C++ WTF

Discuss emulation of the Nintendo Entertainment System and Famicom.

Moderator: Moderators

User avatar
thefox
Posts: 3134
Joined: Mon Jan 03, 2005 10:36 am
Location: 🇫🇮
Contact:

Re: C++ WTF

Post by thefox »

When you come across a bug like that, IMO you should find out its root cause even if you can fix it by changing something unrelated. Otherwise the bug may resurface at some other time.
Download STREEMERZ for NES from fauxgame.com! — Some other stuff I've done: fo.aspekt.fi
User avatar
koitsu
Posts: 4201
Joined: Sun Sep 19, 2004 9:28 pm
Location: A world gone mad

Re: C++ WTF

Post by koitsu »

thefox wrote:When you come across a bug like that, IMO you should find out its root cause even if you can fix it by changing something unrelated. Otherwise the bug may resurface at some other time.
+1

Any time a programmer describes an issue as "or something" it indicates they didn't take the time to find out what was really going on/causing the issue. I have a friend who writes code like this and makes preposterous claims like "calloc() crashes my program but using malloc() works just fine so the compiler or underlying C libraries obviously are broken" (I gave up talking to him about this sort of thing long ago).
WedNESday
Posts: 1284
Joined: Thu Sep 15, 2005 9:23 am
Location: Berlin, Germany
Contact:

Re: C++ WTF

Post by WedNESday »

thefox wrote:When you come across a bug like that, IMO you should find out its root cause even if you can fix it by changing something unrelated. Otherwise the bug may resurface at some other time.
+1

Couldn't agree more. But to be honest I think that if it was getting stuck in the PPU loop because there were not enough cycles being emulated then the problem has since gone away. Of course I will go over all my code at some point to check for the like of buffer overflows.
tepples
Posts: 22705
Joined: Sun Sep 19, 2004 11:12 pm
Location: NE Indiana, USA (NTSC)
Contact:

Re: C++ WTF

Post by tepples »

koitsu wrote:Any time a programmer describes an issue as "or something" it indicates they didn't take the time to find out what was really going on/causing the issue.
It could be that, or it could be that he did consult the documentation and found it incomplete.
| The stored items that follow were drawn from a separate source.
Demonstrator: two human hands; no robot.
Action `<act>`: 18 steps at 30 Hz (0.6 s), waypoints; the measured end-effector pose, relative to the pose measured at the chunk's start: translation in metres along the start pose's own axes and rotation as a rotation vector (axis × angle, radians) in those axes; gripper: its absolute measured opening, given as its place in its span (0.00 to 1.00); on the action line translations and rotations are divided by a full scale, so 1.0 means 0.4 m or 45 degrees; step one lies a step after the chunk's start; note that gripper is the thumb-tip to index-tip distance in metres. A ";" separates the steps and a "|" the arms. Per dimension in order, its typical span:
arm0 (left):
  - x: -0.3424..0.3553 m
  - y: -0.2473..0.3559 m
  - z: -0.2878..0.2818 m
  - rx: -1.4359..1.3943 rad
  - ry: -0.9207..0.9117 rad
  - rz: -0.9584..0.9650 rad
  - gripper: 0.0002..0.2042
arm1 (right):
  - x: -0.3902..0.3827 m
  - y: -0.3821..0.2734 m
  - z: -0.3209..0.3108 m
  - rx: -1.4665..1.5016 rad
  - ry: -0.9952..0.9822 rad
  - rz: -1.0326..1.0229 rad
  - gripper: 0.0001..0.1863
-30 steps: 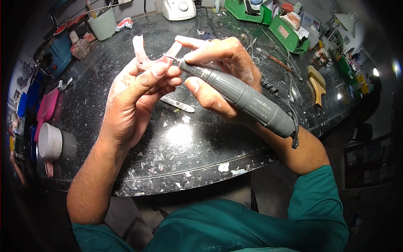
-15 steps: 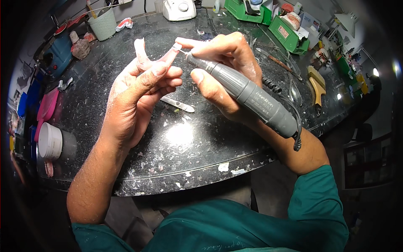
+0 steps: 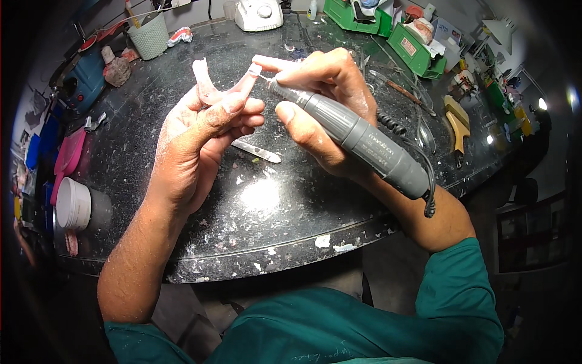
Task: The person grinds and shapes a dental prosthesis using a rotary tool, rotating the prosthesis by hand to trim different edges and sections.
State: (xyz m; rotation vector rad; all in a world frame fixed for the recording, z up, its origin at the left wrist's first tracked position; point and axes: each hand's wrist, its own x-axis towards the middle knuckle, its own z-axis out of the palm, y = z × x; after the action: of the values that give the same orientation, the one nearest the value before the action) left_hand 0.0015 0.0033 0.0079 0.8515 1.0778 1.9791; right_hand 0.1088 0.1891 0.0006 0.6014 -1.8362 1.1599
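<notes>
Between the thumb and fingers of my left hand (image 3: 203, 130) is a pink, V-shaped denture base (image 3: 209, 91), its two arms pointing away from me. Dust coats the skin of this hand. My right hand (image 3: 330, 103) grips a dark grey handpiece drill (image 3: 357, 133) like a pen. The drill's thin bur lies at the tip of the denture base's right arm; whether it touches cannot be made out. My right index finger reaches past the bur to that same tip. Below my left fingers a flat metal blade (image 3: 257, 150) lies on the black worktop (image 3: 242, 224).
A white drill control box (image 3: 259, 15) stands at the back. Green bins (image 3: 412, 51) and a wooden-handled brush (image 3: 458, 130) are on the right, near a long thin tool (image 3: 403, 91). On the left are a white tub (image 3: 74, 203), a pink tray (image 3: 70, 155) and a pale basket (image 3: 150, 37).
The denture base has tilted slightly in my left hand, and its left arm has shifted a little to the left. My right hand and the drill stay almost in place.
</notes>
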 end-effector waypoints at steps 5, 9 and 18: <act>0.000 0.002 0.000 0.000 0.014 0.002 0.13 | 0.005 0.003 -0.012 -0.178 -0.108 -0.064 0.18; -0.001 0.001 -0.003 0.010 0.009 -0.011 0.13 | 0.002 0.007 -0.007 -0.061 -0.001 -0.017 0.18; 0.003 -0.003 -0.003 0.005 -0.003 0.007 0.14 | 0.005 0.006 -0.001 -0.073 0.014 -0.020 0.17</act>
State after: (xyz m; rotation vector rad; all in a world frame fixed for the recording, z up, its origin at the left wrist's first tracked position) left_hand 0.0003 0.0043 0.0066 0.8596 1.0794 1.9805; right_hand 0.1061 0.1909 0.0011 0.5745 -1.8460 1.0943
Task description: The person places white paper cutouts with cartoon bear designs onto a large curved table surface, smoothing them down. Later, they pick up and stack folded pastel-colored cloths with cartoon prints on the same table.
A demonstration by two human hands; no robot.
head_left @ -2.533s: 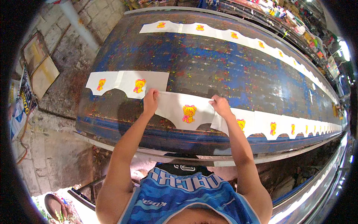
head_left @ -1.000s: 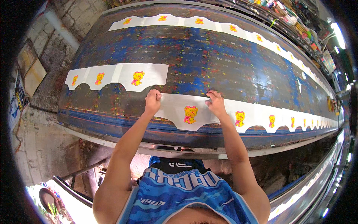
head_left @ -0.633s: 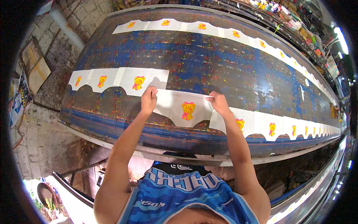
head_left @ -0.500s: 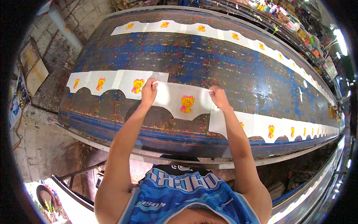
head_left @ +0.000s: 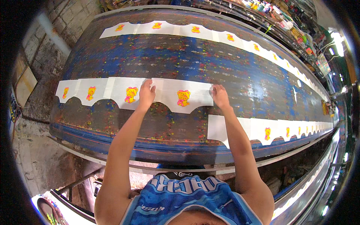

This was the case for some of the OAM refresh "bugs" in the NES PPU that were characterized starting in early 2009.
I have a friend who writes code like this and makes preposterous claims like "calloc() crashes my program but using malloc() works just fine so the compiler or underlying C libraries obviously are broken"
I seem to remember one version of the C library for Windows segfaulting on free(NULL); when that's supposed to be a no-op according to the C standard. If a difference between the library's behavior and the standard can be demonstrated in a 20-line program, isn't it the library's fault?
Zelex
Posts: 268
Joined: Fri Apr 29, 2011 9:44 pm

Re: C++ WTF

Post by Zelex »

tepples wrote:
koitsu wrote:Any time a programmer describes an issue as "or something" it indicates they didn't take the time to find out what was really going on/causing the issue.
It could be that, or it could be that he did consult the documentation and found it incomplete. This was the case for some of the OAM refresh "bugs" in the NES PPU that were characterized starting in early 2009.
I have a friend who writes code like this and makes preposterous claims like "calloc() crashes my program but using malloc() works just fine so the compiler or underlying C libraries obviously are broken"
I seem to remember one version of the C library for Windows segfaulting on free(NULL); when that's supposed to be a no-op according to the C standard. If a difference between the library's behavior and the standard can be demonstrated in a 20-line program, isn't it the library's fault?
Possibly, but these situations are exceedingly rare. 99.9999% of the time it is user error.
User avatar
rainwarrior
Posts: 8731
Joined: Sun Jan 22, 2012 12:03 pm
Location: Canada
Contact:

Re: C++ WTF

Post by rainwarrior »

I'd say I encounter a bug produced by a compiler about once every year or two. It's pretty common for the programmer to blame the compiler at first, but yeah, it's generally pretty rare that this is really the case. Slightly more common is being able to crash/fatal-error the compiler, which doesn't produce a bug since it failed to build your code, but can be pretty annoying to resolve. Library errors are not terribly uncommon, I'd say, especially with younger ones, or platform specific things that don't have as wide a testing net.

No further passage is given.